En l'absence de défibrillation, on utilise une stimulation précordiale. Une stimulation précordiale puissante est rarement efficace et déconseillée chez l'enfant. Un ou deux coups sont administrés à la limite du tiers moyen et inférieur du sternum, avec le poing fermé, à une hauteur de 20 à 25 cm au-dessus du sternum.

La défibrillation est plus efficace que les antiarythmiques, bien que son efficacité diminue de 10 % à chaque minute. Les électrodes de contact du défibrillateur sont placées entre la clavicule et le deuxième espace intercostal, à droite (par rapport à l'opérateur) du sternum, et sur l'apex du cœur, dans le cinquième ou le sixième espace intercostal. Une pâte ou un gel conducteur est utilisé pour appliquer les électrodes; certains défibrillateurs intègrent déjà le matériau conducteur. La cardioversion est réalisée une fois (auparavant, trois fois étaient recommandées). L'énergie de décharge des défibrillateurs biphasiques est de 120 à 200 J (2 J/kg pour les enfants); pour les monophasiques, de 360 J. Immédiatement après la cardioversion, le rythme cardiaque n'est pas évalué; cette évaluation est réalisée après 2 minutes de réanimation cardio-pulmonaire; une surveillance constante permet de la réaliser plus tôt. Chaque décharge successive est produite avec une énergie de puissance égale ou supérieure (maximum 360 J, 2 à 4 J/kg chez l'enfant). Si la FV ou la TV persiste, un traitement médicamenteux est administré.

Circonstances particulières

En cas de choc électrique, il est nécessaire de s'assurer que le patient n'est pas en contact avec la source d'électricité. Pour ce faire, il est nécessaire de déplacer la victime vers un endroit sûr à l'aide d'un objet non métallique afin de commencer la réanimation cardio-pulmonaire.

En cas de noyade, la respiration artificielle peut être commencée en eau peu profonde, tandis qu'un massage cardiaque efficace nécessite de placer la personne sur une surface dure.
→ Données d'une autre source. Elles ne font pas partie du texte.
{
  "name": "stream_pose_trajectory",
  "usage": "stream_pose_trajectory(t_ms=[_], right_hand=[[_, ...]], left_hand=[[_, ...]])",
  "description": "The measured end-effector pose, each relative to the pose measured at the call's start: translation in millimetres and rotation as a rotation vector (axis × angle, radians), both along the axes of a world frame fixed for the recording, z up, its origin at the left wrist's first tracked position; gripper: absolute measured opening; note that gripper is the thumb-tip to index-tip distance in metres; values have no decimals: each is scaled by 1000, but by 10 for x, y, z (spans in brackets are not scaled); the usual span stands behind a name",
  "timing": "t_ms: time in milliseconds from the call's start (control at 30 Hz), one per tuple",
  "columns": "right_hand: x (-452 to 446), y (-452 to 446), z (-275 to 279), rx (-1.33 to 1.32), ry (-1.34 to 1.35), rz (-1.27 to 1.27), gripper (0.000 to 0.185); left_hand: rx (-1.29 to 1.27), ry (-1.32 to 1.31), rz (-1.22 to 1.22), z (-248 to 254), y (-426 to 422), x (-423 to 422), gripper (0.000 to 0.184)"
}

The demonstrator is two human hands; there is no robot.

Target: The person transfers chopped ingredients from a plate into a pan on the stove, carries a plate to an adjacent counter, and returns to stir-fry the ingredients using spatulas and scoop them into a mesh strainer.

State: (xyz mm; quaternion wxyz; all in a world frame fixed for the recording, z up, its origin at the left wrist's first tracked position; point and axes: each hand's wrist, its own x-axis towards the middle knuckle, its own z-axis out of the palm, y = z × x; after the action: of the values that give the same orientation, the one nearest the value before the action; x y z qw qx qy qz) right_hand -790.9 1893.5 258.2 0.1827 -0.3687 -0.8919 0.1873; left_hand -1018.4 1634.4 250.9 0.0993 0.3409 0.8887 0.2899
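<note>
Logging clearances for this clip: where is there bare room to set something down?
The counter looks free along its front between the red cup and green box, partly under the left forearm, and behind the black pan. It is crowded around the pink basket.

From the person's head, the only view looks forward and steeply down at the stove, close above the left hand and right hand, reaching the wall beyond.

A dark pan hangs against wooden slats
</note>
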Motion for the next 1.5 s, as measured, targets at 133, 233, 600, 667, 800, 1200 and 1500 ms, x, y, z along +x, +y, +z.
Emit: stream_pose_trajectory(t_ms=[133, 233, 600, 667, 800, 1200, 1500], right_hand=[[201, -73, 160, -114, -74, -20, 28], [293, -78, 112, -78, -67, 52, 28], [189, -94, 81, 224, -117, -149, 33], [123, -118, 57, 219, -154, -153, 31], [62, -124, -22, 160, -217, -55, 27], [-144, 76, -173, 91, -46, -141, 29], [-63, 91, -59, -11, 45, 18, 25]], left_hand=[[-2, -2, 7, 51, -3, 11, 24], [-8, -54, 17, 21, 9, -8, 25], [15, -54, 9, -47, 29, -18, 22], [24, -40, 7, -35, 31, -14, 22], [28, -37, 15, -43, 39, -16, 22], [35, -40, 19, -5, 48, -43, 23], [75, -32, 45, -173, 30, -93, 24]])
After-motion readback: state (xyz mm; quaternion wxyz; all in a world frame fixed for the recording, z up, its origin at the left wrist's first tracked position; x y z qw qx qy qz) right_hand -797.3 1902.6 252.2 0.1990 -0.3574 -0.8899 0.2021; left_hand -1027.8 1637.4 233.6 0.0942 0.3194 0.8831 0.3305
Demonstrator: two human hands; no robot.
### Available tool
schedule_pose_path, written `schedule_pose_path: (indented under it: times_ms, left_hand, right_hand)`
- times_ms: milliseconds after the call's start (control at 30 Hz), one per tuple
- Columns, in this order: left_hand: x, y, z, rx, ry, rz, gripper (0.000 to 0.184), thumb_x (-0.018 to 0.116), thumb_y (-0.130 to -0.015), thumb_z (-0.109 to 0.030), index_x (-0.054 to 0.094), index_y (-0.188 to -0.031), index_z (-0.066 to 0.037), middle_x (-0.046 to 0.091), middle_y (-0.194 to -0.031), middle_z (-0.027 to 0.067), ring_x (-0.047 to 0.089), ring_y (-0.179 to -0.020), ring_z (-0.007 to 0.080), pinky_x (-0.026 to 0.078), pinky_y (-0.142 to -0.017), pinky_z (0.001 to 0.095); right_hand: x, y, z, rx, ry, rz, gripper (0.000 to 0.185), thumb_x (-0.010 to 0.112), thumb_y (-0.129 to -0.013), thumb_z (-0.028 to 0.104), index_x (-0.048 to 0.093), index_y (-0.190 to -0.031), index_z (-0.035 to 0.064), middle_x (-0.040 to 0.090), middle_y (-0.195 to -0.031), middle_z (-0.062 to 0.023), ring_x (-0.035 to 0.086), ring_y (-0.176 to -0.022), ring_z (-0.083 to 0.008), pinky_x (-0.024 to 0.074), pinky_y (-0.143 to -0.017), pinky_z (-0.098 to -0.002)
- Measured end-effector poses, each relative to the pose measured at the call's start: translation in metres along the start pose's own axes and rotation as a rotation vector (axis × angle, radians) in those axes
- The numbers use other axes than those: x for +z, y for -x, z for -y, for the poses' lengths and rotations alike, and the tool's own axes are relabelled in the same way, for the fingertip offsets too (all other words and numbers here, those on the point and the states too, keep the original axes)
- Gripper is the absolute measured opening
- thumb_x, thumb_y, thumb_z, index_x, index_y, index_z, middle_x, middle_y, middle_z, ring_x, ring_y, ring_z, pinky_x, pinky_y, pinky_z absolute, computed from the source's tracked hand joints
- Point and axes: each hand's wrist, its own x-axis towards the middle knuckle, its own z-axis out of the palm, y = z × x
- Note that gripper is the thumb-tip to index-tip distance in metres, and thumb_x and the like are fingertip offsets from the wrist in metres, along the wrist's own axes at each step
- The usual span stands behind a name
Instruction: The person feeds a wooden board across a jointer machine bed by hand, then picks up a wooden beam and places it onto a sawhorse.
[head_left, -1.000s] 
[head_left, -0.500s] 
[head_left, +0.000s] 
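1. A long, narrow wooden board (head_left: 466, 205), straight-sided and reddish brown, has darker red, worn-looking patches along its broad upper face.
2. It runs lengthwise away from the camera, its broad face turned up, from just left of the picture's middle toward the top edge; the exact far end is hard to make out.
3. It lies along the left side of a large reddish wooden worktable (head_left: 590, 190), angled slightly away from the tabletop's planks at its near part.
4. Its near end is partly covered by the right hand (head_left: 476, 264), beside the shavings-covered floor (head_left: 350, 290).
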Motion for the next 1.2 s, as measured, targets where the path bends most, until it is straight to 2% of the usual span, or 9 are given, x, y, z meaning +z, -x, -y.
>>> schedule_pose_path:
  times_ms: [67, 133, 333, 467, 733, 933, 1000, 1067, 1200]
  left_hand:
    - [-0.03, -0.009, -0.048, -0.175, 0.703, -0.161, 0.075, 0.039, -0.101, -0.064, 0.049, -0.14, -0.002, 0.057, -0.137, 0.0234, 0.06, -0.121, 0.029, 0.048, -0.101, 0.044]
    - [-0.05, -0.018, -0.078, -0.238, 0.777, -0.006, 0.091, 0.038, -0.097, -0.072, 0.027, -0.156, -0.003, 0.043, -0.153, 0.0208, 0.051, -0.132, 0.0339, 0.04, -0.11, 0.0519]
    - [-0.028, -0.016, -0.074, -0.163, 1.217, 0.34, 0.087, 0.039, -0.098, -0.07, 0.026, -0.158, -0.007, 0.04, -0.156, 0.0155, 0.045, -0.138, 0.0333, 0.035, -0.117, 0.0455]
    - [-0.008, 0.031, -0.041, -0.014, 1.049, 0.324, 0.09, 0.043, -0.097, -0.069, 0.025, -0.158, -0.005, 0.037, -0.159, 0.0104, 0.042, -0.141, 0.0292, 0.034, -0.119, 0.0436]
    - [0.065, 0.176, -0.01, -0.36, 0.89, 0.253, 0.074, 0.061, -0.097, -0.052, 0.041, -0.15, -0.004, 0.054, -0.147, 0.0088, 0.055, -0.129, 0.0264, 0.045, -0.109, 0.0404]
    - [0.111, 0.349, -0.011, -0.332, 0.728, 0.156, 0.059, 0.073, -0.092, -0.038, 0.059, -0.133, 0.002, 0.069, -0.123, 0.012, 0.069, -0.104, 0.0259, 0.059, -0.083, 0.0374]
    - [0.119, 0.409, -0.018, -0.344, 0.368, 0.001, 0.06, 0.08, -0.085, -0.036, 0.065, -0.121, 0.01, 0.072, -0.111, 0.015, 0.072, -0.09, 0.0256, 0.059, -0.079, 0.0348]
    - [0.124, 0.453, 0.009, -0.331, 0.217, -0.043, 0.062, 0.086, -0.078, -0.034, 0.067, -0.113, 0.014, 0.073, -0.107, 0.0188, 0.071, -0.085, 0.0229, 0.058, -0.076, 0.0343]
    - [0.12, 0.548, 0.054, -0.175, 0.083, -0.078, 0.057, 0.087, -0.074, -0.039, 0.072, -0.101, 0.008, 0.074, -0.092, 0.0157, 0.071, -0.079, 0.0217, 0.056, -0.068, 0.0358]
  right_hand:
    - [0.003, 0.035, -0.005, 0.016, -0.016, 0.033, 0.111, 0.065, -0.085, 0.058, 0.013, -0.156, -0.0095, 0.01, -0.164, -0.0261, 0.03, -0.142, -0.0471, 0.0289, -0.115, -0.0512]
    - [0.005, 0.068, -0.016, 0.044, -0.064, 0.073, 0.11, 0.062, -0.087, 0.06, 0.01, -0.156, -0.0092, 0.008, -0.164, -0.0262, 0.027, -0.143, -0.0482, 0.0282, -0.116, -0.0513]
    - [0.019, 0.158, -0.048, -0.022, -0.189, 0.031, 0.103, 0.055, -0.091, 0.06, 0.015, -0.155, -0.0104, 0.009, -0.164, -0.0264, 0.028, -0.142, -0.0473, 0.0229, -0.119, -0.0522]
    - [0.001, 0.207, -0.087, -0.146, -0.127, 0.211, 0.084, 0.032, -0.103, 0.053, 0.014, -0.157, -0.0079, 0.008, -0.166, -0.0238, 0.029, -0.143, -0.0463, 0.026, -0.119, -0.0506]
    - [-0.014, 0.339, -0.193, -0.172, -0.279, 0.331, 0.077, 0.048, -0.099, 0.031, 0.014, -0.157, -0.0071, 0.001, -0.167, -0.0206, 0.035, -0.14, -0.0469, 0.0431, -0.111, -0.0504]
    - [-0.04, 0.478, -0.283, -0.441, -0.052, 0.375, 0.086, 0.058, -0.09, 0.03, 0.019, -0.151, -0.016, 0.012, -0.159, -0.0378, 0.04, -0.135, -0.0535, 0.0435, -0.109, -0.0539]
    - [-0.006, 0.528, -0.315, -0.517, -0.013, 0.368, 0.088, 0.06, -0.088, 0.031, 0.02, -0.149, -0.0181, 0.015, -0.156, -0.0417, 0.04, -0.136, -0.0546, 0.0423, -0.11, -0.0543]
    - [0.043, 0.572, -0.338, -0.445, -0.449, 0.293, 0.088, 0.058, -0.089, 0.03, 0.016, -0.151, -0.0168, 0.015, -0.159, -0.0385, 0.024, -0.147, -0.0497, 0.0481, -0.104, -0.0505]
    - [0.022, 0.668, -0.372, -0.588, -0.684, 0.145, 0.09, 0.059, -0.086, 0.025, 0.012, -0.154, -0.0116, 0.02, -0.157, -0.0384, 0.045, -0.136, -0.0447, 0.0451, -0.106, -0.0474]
Si un arrêt circulatoire survient après une blessure, la respiration doit d'abord être rétablie. Les mouvements de la colonne cervicale doivent être minimes, sans rejeter la tête en arrière ni pousser la mâchoire vers l'avant. Dans la plupart des cas de blessure grave, le massage cardiaque fermé sera inefficace en raison d'une perte sanguine importante ou de lésions cérébrales incompatibles avec la vie. En cas de tamponnade cardiaque ou de pneumothorax sous tension, une décompression à l'aiguille doit être effectuée immédiatement, faute de quoi toutes les mesures de réanimation seront inefficaces.